One of the distinguishing
features of this study, entitled Beyond Compliance: Business Decision Making and the US EPA's
Performance Track Program, is its effort to include non-participating companies in the research
sample. Unfortunately, this results in finding little distinction between the environmental
performance of participants and non-participants, but also that participants' performance may be no
better than it would be in the absence of the program.
"We could find no evidence that
facilities are improving their environmental performance in order to qualify for membership," the
researchers write. "Managers we interviewed did not speak of Performance Track as a vehicle for
improving environmental performance or enabling innovation; indeed, they largely saw it as 'easy'
to join because they were already doing many of the things that the program required."
In
fact, the researchers found that Performance Track incentives to raise the bar even higher for
strong performers actually function as disincentives, discouraging Performance Track participation
(though perhaps not deterring environmental improvement.)

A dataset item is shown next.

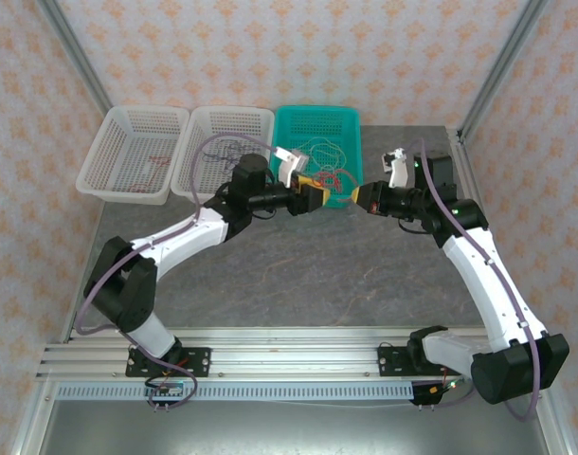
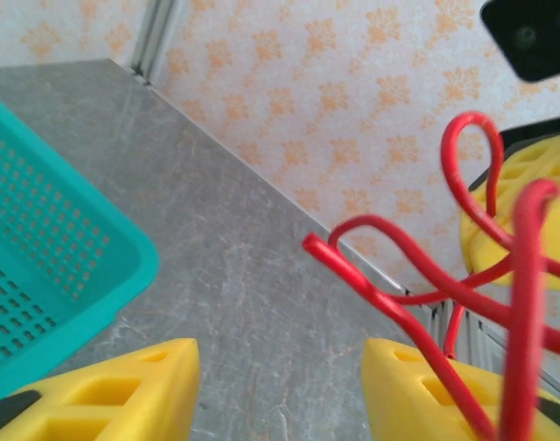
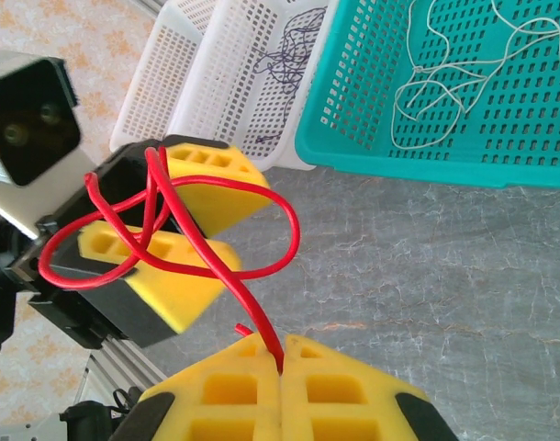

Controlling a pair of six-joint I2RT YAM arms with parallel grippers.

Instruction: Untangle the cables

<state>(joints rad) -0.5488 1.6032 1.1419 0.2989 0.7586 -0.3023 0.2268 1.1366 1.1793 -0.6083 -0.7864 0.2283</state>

"We found that, as the level of
reward increases, so does the stringency of entry requirements such that adding rewards actually
reduces overall participation," Prof. Coglianese and Ms. Nash state. "Fewer firms want to
assume the increased costs associated with gaining entry to programs with higher stringency, even
when they promise greater rewards."
Interestingly, extroversion played a more significant
role than environmental performance in Performance Track participation.
"Just as
individuals differ in how much they seek to display and call attention to themselves for public
recognition, companies have analogous propensities," the study states. "Facilities that do not
participate may shun, rather than seek, recognition from outsiders, preferring to keep a low
profile and achieve environmental results without fanfare."
"All things being equal,
facilities with more employees and greater support from top-level management reported greater
receptivity toward voluntary programs like Performance Track," it continues. "So too did
facilities that expected new regulations to affect them in the future and facilities that more
often sought out the opinions of outside community and environmental advocacy groups."
While the authors highlight the last point, it perhaps makes more sense to shine a spotlight on
the next-to-last point--that the premonition of regulation spurs participation. Looking more
broadly, voluntary initiatives in general are often held up as preferable to regulation for
promoting social and environmental improvement. However, the study finds that voluntary
initiatives do not necessarily promote social and environmental progress, and in fact, it is the
threat of regulation that pushes participation.